Only I didn't die. I screamed and whistled and breathed and Corey squeezed and I got drugged up and fell back into a comatose-like fog while the midwife called her OB backup to examine me and break my water. At this point, I really stop being able to remember everything on my own. I know that almost immediately, I dilated to 7cm and Miles' head finally dropped. I saw the nurses opening the cupboards and drawers, which filled me with momentary joy because the Lamaze instructor told us that when they start opening the cupboards to reveal the medical equipment, you know you're close. It was 10pm. I remember that because I asked the midwife if she thought my baby would have a Friday birthday or a Saturday one.

Except then the OB came back and told the room at large that he didn't like the thick, black meconium (baby bowel movement) oozing out of me and he especially didn't like the baby's heart rate, which began a rapid decline.

At this point, I became afraid. The very fact that he was in my room at all meant I had deviated from normal. I know this because the midwives specialize in normal. Through my entire pregnancy, they reassured me of their expertise in normal and natural but also of their ability to recognize when something was not normal. At my last visit, I signed a wealth of consent forms authorizing them to exercise their judgement and bring in the medical team if there should be an emergency.

My last clear memory of my labor is of the midwife holding my hand and telling me she needed to insert the internal fetal heart rate monitor, the one they have to screw into the top of the baby's scalp. We had specifically discussed this as a last resort intervention, because I didn't want ANYTHING screwed into the top of my baby's scalp. That is when things became traumatically awful.

Monday, July 27, 2009

Some Notes on Delivering at Magee

The Lamaze class instructor will tell you all sorts of things to be prepared for your delivery at Magee hospital. Many of these turned out to be false, false lies!

To start, she said there'd be popsicles.
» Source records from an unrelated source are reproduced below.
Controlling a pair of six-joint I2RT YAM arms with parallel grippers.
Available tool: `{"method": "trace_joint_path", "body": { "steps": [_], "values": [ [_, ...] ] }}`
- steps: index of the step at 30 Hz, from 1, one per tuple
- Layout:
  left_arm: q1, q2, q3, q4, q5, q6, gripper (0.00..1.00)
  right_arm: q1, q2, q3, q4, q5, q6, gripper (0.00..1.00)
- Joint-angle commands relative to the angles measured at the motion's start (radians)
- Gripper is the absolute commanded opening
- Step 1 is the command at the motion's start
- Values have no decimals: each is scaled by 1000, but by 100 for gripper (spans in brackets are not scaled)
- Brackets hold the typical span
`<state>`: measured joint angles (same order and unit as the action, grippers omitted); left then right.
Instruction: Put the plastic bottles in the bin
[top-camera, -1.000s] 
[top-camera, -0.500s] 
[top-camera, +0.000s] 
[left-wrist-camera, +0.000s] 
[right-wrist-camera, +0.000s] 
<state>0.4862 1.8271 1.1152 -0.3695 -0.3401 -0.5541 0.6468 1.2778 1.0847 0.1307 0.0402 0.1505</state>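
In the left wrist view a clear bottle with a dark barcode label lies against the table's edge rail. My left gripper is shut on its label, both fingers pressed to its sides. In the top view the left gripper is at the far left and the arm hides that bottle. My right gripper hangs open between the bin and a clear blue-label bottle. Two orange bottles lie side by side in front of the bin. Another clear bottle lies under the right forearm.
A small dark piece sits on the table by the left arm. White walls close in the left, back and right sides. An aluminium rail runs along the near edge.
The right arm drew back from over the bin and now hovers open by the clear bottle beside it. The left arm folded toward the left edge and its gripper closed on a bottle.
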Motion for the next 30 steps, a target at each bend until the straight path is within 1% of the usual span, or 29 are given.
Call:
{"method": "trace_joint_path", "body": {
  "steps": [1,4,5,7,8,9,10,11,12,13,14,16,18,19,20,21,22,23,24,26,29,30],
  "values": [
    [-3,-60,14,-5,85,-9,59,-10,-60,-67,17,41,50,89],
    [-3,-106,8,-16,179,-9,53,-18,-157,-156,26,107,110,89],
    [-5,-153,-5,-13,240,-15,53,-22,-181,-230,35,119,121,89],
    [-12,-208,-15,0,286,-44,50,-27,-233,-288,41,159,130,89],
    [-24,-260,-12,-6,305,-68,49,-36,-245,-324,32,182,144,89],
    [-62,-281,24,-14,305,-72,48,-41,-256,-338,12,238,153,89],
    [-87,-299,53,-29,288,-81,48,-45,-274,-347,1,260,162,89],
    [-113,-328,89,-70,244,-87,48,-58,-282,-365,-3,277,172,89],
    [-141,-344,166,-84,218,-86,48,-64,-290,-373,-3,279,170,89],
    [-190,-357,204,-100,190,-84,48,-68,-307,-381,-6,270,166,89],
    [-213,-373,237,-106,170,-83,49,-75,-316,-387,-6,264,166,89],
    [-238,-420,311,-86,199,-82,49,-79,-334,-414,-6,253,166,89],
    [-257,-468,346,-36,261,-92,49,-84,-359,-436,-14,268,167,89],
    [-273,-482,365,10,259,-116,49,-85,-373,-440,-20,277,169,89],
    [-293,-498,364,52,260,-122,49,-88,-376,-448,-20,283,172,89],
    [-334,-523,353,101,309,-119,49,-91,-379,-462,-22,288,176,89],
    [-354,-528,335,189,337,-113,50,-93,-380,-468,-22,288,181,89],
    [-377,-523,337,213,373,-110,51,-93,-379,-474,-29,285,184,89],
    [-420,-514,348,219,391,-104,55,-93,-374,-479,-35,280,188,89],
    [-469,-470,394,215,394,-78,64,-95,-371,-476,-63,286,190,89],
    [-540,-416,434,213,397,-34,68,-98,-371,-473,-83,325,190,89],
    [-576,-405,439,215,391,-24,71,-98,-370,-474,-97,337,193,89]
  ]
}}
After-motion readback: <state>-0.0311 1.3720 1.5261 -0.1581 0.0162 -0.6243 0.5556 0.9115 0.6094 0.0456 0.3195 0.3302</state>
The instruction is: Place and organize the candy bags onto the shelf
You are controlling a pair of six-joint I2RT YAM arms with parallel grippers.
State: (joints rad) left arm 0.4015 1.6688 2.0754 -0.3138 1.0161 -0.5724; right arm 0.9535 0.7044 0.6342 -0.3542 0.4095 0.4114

Since they don't let you have food while you do the hardest work of your life, I was glad to know I could at least have popsicles. I mean, it's July. Everyone needs popsicles. When I first got into triage and learned that, despite my contractions coming every 2 minutes, I was only 1cm dilated, the midwife asked if there was anything I needed. "POPSICLES!" I told her, very calmly amidst a big one.

About an hour later, she reappeared with a smooshed, 23-yr old orange popsicle and a cup. "This is all I could find..." It was at the bottom of the freezer, broken, but I ate it anyway dammit. When you actually get to your labor/delivery/recovery room, you can order popsicles from room service, but this takes 45 minutes and they get weird when you want 15 of them. Note to others: Bring your own popsicles.

The instructor also told us there would be "everything you need" for a good shower. I took this to mean soap, shampoo, and towels. Possibly a bath mat. They have only soap. When my little sister wanted to give me a sponge bath in my post-partum room, she asked the nurses for toiletries and towels. They gave her a handful of washcloth-sized scouring pads and some J&J baby soap that was meant to double as soap and shampoo for me. We ended up drying me off with those super-absorbant hospital gowns and then having to wait around for a dry one of those to emerge.

There were other wee lies that were less annoying, like that I'd get a water bottle or other ammenities. But so much of my labor experience revolved around the shower and wanting to consume calories that I felt it prudent to make known that Magee does not, in fact, specialize in frozen treats or spa towels.